In the extensive simulations reviewed for the qualification opinion, the EMA found that the MCP-Mod methodology appears to be better than the common pairwise ANOVA-based approach in terms of bias and absolute error. 
 
“ANOVA approaches work well if the true dose response model is linear, but many drugs do not behave this way,” says Grieve. “This is a significant shift for the industry. The EMA opinion challenges the way most dose finding studies are performed, essentially saying that the number of doses and the dose range selected are sub-optimal. This leads to poor selection of the effective dose at Phase II, which causes significant problems in subsequent clinical trials.” 
 
MCP-Mod is a core component of Aptiv Solutions’ ADDPLAN DF software. “Up until now, the only availability of this software was in some freeware, but it wasn’t fully validated to regulatory standards,” explains Grieve. “Until we made available our software, sponsors would have to validate their own versions of that freeware. Now we have out there in the marketplace, software that meant to be used to design and analyze dose-finding studies fully with this methodology.” 
 
ADDPLAN DF is the only validated commercial software available for this methodology, according to the company.
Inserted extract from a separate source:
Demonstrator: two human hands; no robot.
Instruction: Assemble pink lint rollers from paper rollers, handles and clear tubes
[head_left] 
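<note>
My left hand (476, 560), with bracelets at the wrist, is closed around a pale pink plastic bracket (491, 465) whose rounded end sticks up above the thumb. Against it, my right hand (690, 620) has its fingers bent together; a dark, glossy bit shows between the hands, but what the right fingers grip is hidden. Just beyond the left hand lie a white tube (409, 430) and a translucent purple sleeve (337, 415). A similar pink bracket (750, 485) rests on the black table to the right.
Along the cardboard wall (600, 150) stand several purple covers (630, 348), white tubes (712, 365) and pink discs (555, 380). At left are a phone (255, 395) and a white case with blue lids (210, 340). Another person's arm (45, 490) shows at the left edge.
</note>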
ADDPLAN DF is a fully-validated design and analysis tool based on MCP-Mod and covers dose finding designs for establishing Proof of Concept and determining the optimum target dose to select for Phase III trials.
 
“The original methodology was developed by statisticians at Novartis in Switzerland [and was published in 2005], and we’ve been working with them on the development of the software package,” Grieve explains. He says, “only a handful of sponsors” have used the methodology, but he hopes that the EMA’s opinion will expand its use. 
 
Aptiv continues to work with Novartis to develop new methodologies. The fully validated version launched in September. Two additional top 10 pharma customers are now using the software as founding members of the ADDPLAN DF Consortium the company launched earlier this year.